● **ASSIGNMENT**:
Set down exactly the lines below, starting at the one that contains "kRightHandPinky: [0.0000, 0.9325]" and ending at the one that contains "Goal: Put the", with both of those lines included and nothing else.

Collected data entries:

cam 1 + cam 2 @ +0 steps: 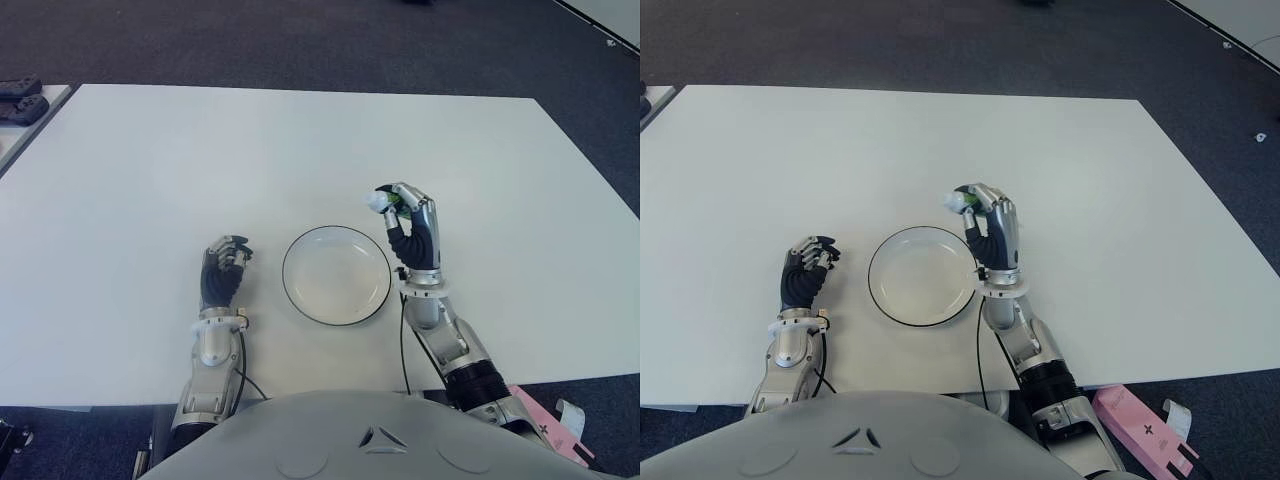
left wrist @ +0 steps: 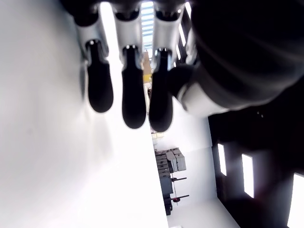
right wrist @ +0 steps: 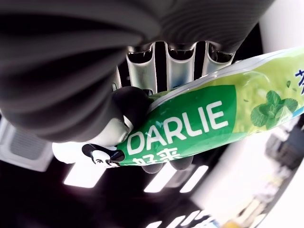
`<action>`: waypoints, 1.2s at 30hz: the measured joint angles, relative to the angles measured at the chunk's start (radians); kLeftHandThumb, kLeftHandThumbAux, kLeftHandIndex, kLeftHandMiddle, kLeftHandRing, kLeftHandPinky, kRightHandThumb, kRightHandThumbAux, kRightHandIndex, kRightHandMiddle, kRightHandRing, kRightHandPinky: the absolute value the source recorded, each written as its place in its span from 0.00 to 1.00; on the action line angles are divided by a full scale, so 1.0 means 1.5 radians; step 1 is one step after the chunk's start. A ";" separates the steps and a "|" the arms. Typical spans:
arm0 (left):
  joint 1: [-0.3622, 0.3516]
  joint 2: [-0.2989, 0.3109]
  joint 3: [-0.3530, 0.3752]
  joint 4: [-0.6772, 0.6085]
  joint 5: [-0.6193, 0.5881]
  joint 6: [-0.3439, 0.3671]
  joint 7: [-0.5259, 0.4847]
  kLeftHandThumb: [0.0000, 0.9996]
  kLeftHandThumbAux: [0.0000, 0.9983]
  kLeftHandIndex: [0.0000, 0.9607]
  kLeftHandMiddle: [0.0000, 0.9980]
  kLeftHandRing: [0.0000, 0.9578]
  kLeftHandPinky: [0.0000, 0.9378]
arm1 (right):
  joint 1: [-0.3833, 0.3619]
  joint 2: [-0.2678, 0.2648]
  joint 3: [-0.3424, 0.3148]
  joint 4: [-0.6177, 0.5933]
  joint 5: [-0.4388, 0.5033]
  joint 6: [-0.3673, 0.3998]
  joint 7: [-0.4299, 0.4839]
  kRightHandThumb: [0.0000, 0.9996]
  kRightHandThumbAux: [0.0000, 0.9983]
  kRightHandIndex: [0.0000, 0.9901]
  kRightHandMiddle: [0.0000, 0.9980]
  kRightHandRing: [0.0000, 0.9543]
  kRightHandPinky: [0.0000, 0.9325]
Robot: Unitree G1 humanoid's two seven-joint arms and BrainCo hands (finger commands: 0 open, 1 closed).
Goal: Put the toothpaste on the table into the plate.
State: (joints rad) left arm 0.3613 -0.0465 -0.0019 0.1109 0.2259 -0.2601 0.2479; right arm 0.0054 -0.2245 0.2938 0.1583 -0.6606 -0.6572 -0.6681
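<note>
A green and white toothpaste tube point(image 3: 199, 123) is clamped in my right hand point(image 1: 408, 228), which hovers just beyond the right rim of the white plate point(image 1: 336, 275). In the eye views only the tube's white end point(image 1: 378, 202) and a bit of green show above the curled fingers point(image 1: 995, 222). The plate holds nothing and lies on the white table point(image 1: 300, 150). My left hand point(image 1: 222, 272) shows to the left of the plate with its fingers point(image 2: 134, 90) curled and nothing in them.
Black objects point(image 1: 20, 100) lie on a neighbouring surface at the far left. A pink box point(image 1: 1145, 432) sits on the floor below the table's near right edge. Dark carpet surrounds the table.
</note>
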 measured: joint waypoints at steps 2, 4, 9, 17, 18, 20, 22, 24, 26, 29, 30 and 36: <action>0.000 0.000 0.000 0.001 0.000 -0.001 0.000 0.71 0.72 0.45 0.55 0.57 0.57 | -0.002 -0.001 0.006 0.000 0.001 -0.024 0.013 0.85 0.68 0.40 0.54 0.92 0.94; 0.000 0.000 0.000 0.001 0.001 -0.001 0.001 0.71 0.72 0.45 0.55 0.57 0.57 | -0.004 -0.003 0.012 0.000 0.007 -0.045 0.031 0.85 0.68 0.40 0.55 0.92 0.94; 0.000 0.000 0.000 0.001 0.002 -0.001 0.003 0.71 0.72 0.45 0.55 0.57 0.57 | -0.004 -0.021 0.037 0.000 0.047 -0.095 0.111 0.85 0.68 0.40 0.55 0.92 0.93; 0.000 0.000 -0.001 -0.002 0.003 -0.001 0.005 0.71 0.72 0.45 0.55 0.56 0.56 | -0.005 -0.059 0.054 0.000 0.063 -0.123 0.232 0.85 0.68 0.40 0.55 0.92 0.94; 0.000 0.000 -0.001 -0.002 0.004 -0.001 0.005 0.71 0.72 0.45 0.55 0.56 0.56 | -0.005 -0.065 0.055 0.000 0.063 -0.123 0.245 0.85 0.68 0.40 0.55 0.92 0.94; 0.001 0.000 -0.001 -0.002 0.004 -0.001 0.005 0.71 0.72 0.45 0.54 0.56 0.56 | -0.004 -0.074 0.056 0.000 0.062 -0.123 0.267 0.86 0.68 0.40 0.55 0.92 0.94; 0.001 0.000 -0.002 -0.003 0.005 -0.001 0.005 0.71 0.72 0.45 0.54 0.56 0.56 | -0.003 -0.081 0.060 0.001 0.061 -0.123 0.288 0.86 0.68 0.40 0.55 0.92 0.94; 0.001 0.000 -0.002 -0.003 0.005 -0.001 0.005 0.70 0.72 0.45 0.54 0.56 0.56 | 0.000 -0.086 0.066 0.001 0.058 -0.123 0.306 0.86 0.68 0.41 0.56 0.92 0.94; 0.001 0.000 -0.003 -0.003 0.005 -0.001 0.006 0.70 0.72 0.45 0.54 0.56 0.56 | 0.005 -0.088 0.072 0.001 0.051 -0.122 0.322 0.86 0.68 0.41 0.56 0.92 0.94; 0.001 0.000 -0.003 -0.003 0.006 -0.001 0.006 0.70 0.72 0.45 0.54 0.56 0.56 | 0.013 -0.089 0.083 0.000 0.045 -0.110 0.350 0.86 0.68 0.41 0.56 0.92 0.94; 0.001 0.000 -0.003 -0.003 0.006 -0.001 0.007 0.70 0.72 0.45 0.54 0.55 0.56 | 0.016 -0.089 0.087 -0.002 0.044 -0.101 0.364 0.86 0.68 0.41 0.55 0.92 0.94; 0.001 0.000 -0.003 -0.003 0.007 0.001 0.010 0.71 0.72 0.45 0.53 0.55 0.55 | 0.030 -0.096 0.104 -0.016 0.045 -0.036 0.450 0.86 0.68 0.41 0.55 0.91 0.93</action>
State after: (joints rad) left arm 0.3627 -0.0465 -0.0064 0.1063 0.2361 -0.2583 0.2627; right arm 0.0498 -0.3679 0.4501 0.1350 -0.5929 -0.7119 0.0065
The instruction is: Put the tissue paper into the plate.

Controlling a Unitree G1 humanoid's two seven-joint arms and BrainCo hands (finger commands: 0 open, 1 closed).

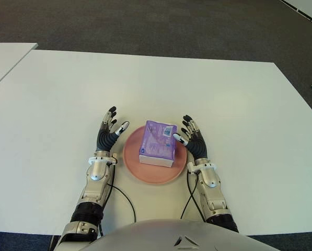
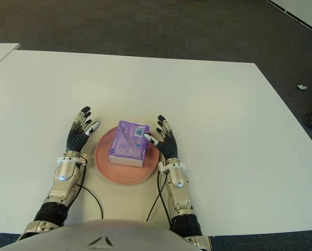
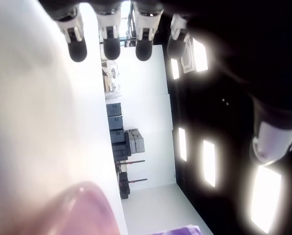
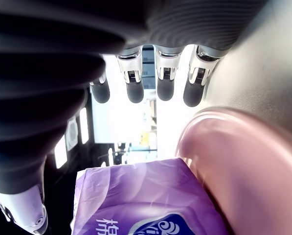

● **ANSWER TO THE EXERCISE**:
  kRightHandPinky: [0.0000, 0.9325]
Robot: Unitree G1 humanoid's two seven-joint arms and BrainCo hands (finger commands: 0 open, 1 closed).
Goal: Put the toothpaste on the table into the plate.

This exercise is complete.